Sonny’s Way (presumably for Rollins) is a hard-driving chart which sticks in your mind and starts off the CD is a swinging way. Santiago Reflections begins off as a laid-back reflective ballad but gradually picks up steam and builds to a terrific shout chorus. Murley is at his expressive best on tenor here, all over the horn from top to bottom. Still Rollin’ (less obviously for Rollins than the opening track) sounds like an odd-metered track with an attractive melody and fine solos by trumpeter Brad Eaton and drummer Mat MacDonald. One of the CD’s highlights is heard on this track – a gripping tenor trade-off between Murley and Landen Vieira who matches the veteran phrase for phrase.
The next two tracks Minas Mist and Greville Bay take their names from places in Murley’s home province of Nova Scotia. The Wheeler influence is most noticeable on Mist, where Angela Turon’s attractive voice intones the beauties and wonders of the sea-bound coast. Greville is a brighter piece and quite cheery, though it has a few darker and trickier spots, too. Two French horns are added on this track which ends on a powerful sustained chord.
Rob is Murley’s tribute to the well-known valve trombonist and leader of the popular Boss Brass. This is a more reflective and slower piece than one might have expected (though it segues part-way through into a medium tempo swing), and reminds us of the flowing and deeply melodic and generally optimistic character of McConnell’s music.
Reflections ends with the boppish Can’t You See, which is the program’s straight-ahead swinger. It’s a wonderful touch to begin and end this well-recorded CD with tributes to the swinging big band tradition.
The superb U of T Jazz Orchestra is a professional quality ensemble which plays these demanding charts with precision and feeling. The soloists extend the mood of each piece and add to the flow and impact of the music. Along with those already mentioned the soloists are guitarist Tim Lemke, pianist Ben Hognestad, saxophonists Matt Woroshyl and Bryan Qu, bassist Malcolm Connor, and trombonist Michael Brooker. Kudos also to lead trumpet Elliot Fardad for a very strong performance.
The music was recorded on April 8 and 9, 2013, just about the time the students are preparing for university exams. May I say that everyone involved in the Reflections project deserves an A+. This CD is highly recommended listening for fans of modern big band jazz.
About the University of Toronto Jazz Orchestra
The University of Toronto Jazz Orchestra is celebrating nearly twenty years of existence.
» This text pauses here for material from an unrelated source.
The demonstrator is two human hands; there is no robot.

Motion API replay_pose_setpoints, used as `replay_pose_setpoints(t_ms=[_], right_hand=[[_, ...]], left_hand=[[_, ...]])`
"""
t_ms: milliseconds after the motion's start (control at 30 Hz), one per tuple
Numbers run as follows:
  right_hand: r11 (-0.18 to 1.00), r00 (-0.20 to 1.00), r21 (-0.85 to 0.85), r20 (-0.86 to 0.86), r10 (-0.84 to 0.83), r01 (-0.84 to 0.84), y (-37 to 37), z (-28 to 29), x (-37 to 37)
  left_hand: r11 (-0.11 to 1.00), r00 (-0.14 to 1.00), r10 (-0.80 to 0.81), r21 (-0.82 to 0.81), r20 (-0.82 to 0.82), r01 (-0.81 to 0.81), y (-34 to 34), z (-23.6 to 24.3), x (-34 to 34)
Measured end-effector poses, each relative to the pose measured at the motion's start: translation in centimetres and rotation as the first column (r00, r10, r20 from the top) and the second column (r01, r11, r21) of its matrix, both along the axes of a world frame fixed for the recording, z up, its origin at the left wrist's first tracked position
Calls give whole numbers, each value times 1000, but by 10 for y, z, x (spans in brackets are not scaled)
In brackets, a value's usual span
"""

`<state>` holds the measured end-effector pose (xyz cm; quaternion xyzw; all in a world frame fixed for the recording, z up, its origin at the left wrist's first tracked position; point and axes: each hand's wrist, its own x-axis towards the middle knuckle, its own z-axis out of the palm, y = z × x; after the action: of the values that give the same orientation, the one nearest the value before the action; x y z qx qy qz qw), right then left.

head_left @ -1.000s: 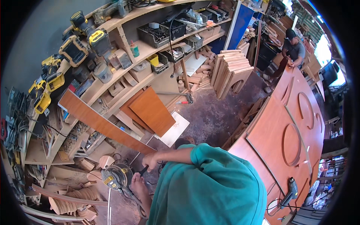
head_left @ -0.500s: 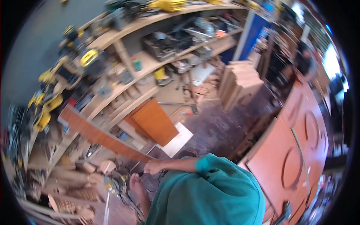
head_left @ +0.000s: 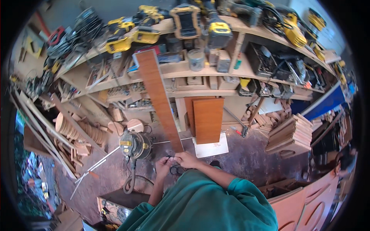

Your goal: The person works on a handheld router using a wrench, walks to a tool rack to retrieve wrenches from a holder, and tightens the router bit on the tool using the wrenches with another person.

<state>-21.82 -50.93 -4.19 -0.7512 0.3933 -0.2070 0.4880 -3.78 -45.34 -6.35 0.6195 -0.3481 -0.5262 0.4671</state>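
My left hand [head_left: 164, 164] and my right hand [head_left: 185, 159] are close together in front of my body. Their fingers are closed in a pinch. A small black thing [head_left: 169, 156] shows between the fingertips, too small to name. Thin black loops [head_left: 177, 169] lie or hang just below the hands; whether they join it I cannot tell. A long reddish-brown board [head_left: 162, 100] leans on the shelving, its lower end just beyond my right hand. To the left of my hands, a round shop vacuum [head_left: 135, 144] with a grey hose stands on the floor.
Wooden shelving [head_left: 210, 73] holds yellow-and-black power tools and bins. Orange-brown panels [head_left: 208, 119] lean below it, by a white sheet [head_left: 211, 148]. Stacked wooden pieces [head_left: 290, 135] stand right, near large reddish panels [head_left: 308, 206] and another person [head_left: 345, 163]. Wood offcuts [head_left: 79, 129] lie left.
My view has swung left and levelled, bringing the shelving to face me. My hands, slightly apart before, now meet at the fingertips. The board still leans in place.
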Motion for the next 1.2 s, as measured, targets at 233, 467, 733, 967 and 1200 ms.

Led for many years by U of T Jazz founder and director Paul Read, the band, then called the 10:00 Jazz Orchestra produced a series of fine recordings documenting the hundreds (thousands?) of talented young jazz musicians who have gone through the U of T Jazz ranks to become highly regarded jazz musicians on the scene today. The musicians you hear on the latest recording fully live up to the substantial legacy.
Paul eventually passed on the baton and his office to Terry Promane, the current Coordinator of Jazz Studies. A former student of Paul’s, Terry brought his own musical vision, years of professional playing experience and substantial arranging skills to the group. TP now leads the U of T 12tet, an elite ensemble comprised of some of our most creative students. They are also scheduled to release a CD this year on November 19.
In 2012 Gordon Foote joined the U of T Jazz faculty, finally seeing the light after a brief 26-year stint as professor at the Schulich School of Music of McGill University, where he served as Dean (interim), Associate Dean (Academic and Student Affairs), Chair of the Department of Performance, Director of Graduate Studies and Chair of the Jazz Area. Gordon now leads the UTJO and has put his unique stamp on the group.